2. Intestinal immune function improvement effect of butyrate in an animal model of systemic sclerosis

By analyzing mesenteric lymph node (MLN) immune cells known as Gut-associated lymph node, it was evaluated whether SB had an effect on intestinal immune regulation. After oral administration of SB in the BLM-induced skin fibrosis model, Ly6C + one monocyte (P1, P2) decreased and Ly6C-MHCII + one macrophage (P3) increased in MLN (Fig. 3b). Ly6C+ monocytes are known to increase in the intestine and MLN when there is an intestinal abnormality such as inflammation, and secrete a pro-inflammatory cytokine. In addition, MLN cells of SB-administered mice showed increased IL-10 secretion when stimulated with LPS, so administration of SB in BLM-induced skin fibrosis is expected to improve the anti-inflammatory function of MLN cells, which It is expected to contribute to suppression of skin and lung fibrosis through immune regulation in immune organs.
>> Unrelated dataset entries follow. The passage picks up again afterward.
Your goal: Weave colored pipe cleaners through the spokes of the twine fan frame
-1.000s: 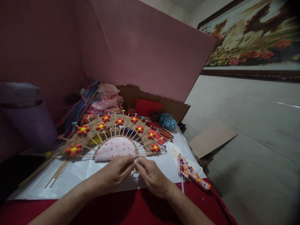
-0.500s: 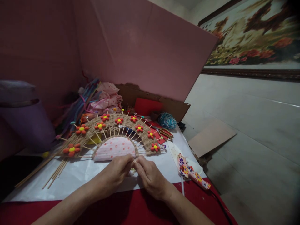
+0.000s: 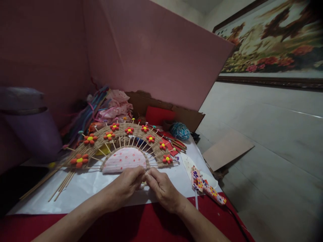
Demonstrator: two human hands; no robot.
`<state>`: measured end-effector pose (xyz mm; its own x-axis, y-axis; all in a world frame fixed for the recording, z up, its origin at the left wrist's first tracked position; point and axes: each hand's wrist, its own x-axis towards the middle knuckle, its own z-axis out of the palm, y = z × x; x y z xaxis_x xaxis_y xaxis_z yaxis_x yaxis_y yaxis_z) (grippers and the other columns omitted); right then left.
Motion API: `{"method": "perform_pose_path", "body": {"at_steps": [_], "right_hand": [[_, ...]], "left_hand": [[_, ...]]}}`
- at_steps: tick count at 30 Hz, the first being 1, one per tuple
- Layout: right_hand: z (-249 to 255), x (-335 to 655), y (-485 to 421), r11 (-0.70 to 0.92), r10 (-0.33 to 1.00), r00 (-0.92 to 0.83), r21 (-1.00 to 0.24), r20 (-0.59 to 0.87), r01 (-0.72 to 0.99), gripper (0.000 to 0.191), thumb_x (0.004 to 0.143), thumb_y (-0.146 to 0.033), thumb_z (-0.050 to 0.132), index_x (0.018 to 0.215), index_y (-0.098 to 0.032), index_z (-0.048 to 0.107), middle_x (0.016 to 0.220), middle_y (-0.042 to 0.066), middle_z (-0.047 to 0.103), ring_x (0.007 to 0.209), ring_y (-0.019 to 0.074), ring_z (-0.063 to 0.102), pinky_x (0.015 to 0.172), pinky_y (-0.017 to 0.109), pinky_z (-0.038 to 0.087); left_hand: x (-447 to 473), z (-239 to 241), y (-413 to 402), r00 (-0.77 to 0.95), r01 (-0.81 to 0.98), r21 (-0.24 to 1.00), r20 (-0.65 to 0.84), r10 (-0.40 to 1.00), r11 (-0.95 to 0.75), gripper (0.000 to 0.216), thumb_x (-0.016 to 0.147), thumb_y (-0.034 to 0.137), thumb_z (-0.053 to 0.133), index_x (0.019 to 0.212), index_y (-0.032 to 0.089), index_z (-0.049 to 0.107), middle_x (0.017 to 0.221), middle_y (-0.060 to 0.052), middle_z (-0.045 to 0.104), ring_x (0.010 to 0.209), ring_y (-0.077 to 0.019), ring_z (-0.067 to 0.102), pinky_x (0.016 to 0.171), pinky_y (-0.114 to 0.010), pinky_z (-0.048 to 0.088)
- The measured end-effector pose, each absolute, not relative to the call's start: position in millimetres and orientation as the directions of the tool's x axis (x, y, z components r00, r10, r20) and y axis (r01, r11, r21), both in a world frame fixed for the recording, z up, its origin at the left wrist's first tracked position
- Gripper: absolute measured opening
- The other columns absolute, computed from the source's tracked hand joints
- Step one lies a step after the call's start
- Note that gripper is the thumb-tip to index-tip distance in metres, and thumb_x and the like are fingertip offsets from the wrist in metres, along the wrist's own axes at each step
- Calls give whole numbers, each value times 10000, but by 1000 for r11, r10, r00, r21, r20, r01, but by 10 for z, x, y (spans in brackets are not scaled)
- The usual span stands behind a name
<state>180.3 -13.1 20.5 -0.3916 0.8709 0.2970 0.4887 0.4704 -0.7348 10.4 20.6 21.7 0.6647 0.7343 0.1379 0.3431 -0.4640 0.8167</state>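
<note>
A half-round woven fan of twine and sticks, dotted with several red-and-yellow flowers, lies on white paper. A pink dotted half-disc fills its centre. My left hand and my right hand meet just below the half-disc's right corner. Both pinch with fingertips pressed together on something small and pale that I cannot make out. Loose bamboo sticks lie to the left of my hands.
A flower-patterned glue gun lies right of my right hand. A blue yarn ball, scissors, pipe cleaners and pink cloth sit behind the fan. A purple bin stands left. Pink board walls enclose the back; cardboard lies on the floor.
Both hands stay pinched together at the same spot, with only small finger movements. The view shifts slightly.
</note>
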Motion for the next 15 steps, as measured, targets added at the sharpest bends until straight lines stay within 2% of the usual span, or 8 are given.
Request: {"method": "perform_pose_path", "body": {"at_steps": [6, 15], "right_hand": [[174, 1818, -117, 475, 864, -415, -734, 285, 486, 213, 934, -249, 323, 747, -196, 408, 686, -28, 436, 618, 102, 403, 595, 217, 326], [115, 1779, -109, 463, 872, -393, -752, 291, 470, 191, 923, -228, 314, 751, -199, 393, 657, -33, 406, 592, 106, 363, 573, 226, 306]], "left_hand": [[106, 269, 199, 674, 369, 791, 134, 726, -488, 330, 910, 405, 301, 716, 176, 440, 684, 14, 469, 613, -121, 372, 551, -237, 293], [128, 276, 190, 659, 385, 786, 133, 741, -483, 287, 898, 329, 303, 697, 174, 439, 670, 14, 466, 613, -124, 387, 557, -239, 295]]}}
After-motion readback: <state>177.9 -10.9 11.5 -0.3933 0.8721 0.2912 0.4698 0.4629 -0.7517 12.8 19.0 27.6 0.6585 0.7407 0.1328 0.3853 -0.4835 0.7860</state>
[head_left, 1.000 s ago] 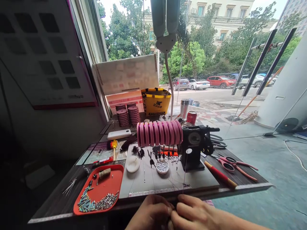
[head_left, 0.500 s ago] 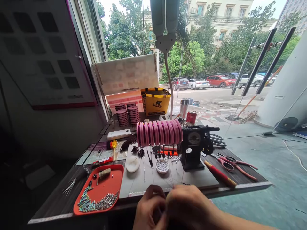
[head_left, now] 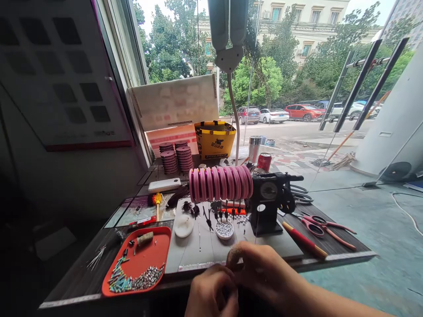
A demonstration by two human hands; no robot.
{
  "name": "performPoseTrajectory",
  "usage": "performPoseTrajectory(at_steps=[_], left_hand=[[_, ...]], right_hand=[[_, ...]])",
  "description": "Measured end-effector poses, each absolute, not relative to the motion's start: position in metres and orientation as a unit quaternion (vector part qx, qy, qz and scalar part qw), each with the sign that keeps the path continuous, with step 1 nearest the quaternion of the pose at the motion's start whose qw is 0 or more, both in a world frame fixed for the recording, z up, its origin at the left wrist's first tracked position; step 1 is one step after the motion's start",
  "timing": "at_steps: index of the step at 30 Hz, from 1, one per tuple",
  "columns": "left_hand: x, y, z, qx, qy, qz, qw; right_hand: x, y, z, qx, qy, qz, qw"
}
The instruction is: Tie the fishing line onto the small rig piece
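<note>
My left hand [head_left: 211, 293] and my right hand [head_left: 264, 275] are pressed together at the near edge of the white work board [head_left: 198, 251], both with fingers pinched closed. What they pinch is too small to make out; in the earlier frames thin lines run from the pink spools [head_left: 220, 183] towards them. Beyond the hands stand a small bowl of beads [head_left: 224, 229] and a black winding machine [head_left: 269, 200].
A red tray [head_left: 155, 255] with small metal pieces lies at the left. Red scissors [head_left: 319, 223] and a red-handled tool [head_left: 302, 240] lie at the right. Stacked pink discs [head_left: 176, 157], a yellow bag [head_left: 214, 141], a can [head_left: 264, 161] and a lamp stem [head_left: 234, 114] stand behind.
Both hands have risen from below the table edge to over the near edge of the board, and the right hand has turned over the left. The table's objects have not moved.
</note>
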State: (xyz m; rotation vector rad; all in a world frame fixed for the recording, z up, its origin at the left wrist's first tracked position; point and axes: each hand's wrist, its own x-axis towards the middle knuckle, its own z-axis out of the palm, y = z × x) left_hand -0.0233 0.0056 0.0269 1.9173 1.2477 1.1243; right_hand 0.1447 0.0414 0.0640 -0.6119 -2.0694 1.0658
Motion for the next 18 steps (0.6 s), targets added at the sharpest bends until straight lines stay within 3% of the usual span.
performPoseTrajectory(at_steps=[2, 4, 7, 10, 15, 18], left_hand=[[-0.02, 0.01, 0.031, 0.496, 0.508, 0.385, 0.589], [-0.016, 0.013, 0.033, 0.36, 0.493, 0.349, 0.711], [-0.01, 0.016, 0.033, 0.324, 0.468, 0.337, 0.75], [-0.007, 0.016, 0.028, 0.304, 0.449, 0.335, 0.771], [-0.011, 0.017, 0.023, 0.333, 0.443, 0.349, 0.756], [-0.016, 0.015, 0.03, 0.429, 0.453, 0.393, 0.675]], right_hand=[[0.151, 0.038, 0.061, -0.177, -0.9, 0.214, 0.337], [0.154, 0.036, 0.055, -0.107, -0.941, 0.033, 0.319], [0.154, 0.034, 0.042, -0.058, -0.933, -0.119, 0.335], [0.15, 0.035, 0.028, -0.06, -0.919, -0.161, 0.356], [0.148, 0.038, 0.018, -0.036, -0.929, -0.109, 0.352], [0.146, 0.04, 0.022, -0.045, -0.933, -0.027, 0.356]])
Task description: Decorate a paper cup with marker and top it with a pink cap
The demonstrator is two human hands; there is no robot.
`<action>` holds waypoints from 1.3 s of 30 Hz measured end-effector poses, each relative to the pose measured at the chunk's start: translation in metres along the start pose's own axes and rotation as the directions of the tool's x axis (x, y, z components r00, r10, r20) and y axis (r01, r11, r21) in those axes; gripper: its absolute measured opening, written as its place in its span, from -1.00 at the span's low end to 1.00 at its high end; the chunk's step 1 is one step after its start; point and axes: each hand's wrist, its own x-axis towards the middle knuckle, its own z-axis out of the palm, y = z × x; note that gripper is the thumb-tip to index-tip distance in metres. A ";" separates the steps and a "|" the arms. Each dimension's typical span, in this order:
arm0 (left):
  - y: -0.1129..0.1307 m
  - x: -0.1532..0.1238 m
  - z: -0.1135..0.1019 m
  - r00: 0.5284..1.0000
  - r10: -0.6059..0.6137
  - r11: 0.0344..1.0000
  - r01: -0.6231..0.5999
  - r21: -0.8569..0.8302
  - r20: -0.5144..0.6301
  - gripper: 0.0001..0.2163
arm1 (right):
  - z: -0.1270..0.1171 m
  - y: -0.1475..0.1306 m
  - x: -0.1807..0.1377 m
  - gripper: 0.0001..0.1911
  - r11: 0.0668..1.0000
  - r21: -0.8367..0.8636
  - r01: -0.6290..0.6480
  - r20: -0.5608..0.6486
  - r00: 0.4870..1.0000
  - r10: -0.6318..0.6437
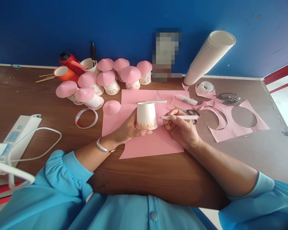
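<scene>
My left hand (pixel 127 129) grips an upside-down white paper cup (pixel 146 115) with small orange drawings round its rim, standing on a pink paper sheet (pixel 144 140). My right hand (pixel 182 129) is closed on a white marker pen (pixel 180 117), its tip pointing left toward the cup, a short gap from it. A loose pink paper cone (pixel 111 107) lies just left of the cup. Black-handled scissors (pixel 190 112) lie right behind my right hand.
Several cups topped with pink cones (pixel 105 81) stand at the back left by an orange cup (pixel 64 73). A leaning stack of white cups (pixel 210 54), tape rolls (pixel 86 118), cut pink scraps (pixel 235 123), a glue stick (pixel 186 99) and a power strip (pixel 16 134) surround the sheet.
</scene>
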 end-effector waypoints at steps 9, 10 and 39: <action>0.014 -0.003 0.008 0.998 -0.060 0.998 0.060 0.004 -0.012 -0.36 | 0.004 -0.002 -0.003 -0.69 1.000 -0.003 -0.014 -0.047 0.999 0.014; 0.014 -0.003 0.008 0.998 -0.057 0.998 0.057 0.006 -0.010 -0.37 | 0.005 -0.003 -0.003 -0.70 1.000 0.014 -0.017 -0.058 0.998 0.018; 0.049 0.045 0.009 0.998 0.045 0.999 -0.045 -0.018 0.039 -0.46 | 0.023 -0.061 0.037 -0.61 0.920 -0.097 0.380 -0.100 0.916 -0.389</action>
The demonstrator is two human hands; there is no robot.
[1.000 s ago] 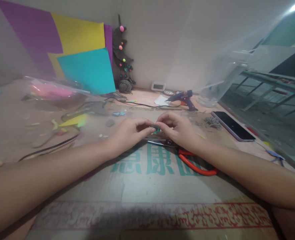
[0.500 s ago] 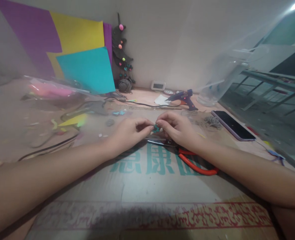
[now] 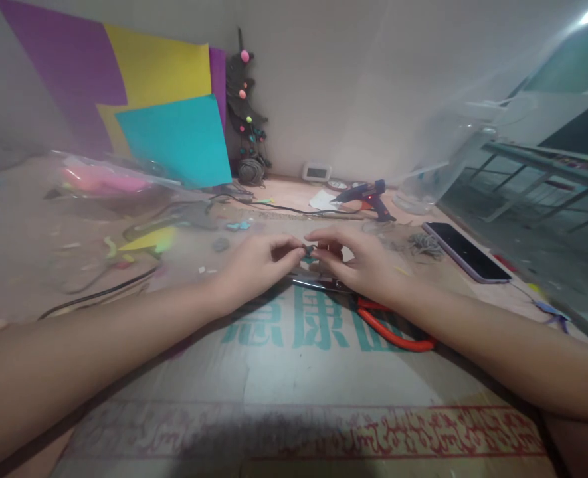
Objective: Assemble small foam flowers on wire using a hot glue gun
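My left hand [image 3: 256, 265] pinches the small teal piece [image 3: 308, 250] from its left, fingers closed on it. My right hand [image 3: 361, 262] pinches its right side, equally near, just above the scissors [image 3: 373, 324] lying on the cardboard [image 3: 294, 372].

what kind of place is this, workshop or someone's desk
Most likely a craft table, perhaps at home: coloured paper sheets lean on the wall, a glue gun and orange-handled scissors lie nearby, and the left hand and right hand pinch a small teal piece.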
3. Inhibitory effect of butyrate on the differentiation of human dermal fibroblast cells into myofibroblasts

Human dermal fibroblasts were stimulated with TGF-β1 to promote differentiation into myofibroblasts, and it was evaluated whether differentiation into myofibroblasts was inhibited by butyrate treatment (FIGS. 4a and 4b, Normal #1: Primary HDF from ATCC, Normal #2). : Primary fibroblast obtained from skin of normal patient, SSc #1&2: Primary fibroblast obtained from skin of SSc patients). Human dermal fibroblasts were stimulated with TGF-β1 to promote differentiation into myofibroblasts, that is, α-SMA was increased, and TGF-β1-induced differentiation into myofibroblasts was inhibited (α-SMA decreased) after butyrate treatment. Butyrate inhibited TGF-β1-induced myofibroblast differentiation not only in normal dermal fibroblasts but also in dermal fibroblasts derived from SSc patients (Figs. 4a and 4b).

Claims

A pharmaceutical composition for preventing or treating systemic sclerosis, comprising butyrate or a pharmaceutically acceptable salt thereof.
The method according to claim 1,

The butyrate is sodium butyrate, a pharmaceutical composition for preventing or treating systemic sclerosis.
The method according to claim 1,

The systemic sclerosis is systemic sclerosis or skin sclerosis accompanied by lung involvement, a pharmaceutical composition for preventing or treating systemic sclerosis.
Health functional food for preventing or improving systemic sclerosis, including butyrate or a pharmaceutically acceptable salt thereof.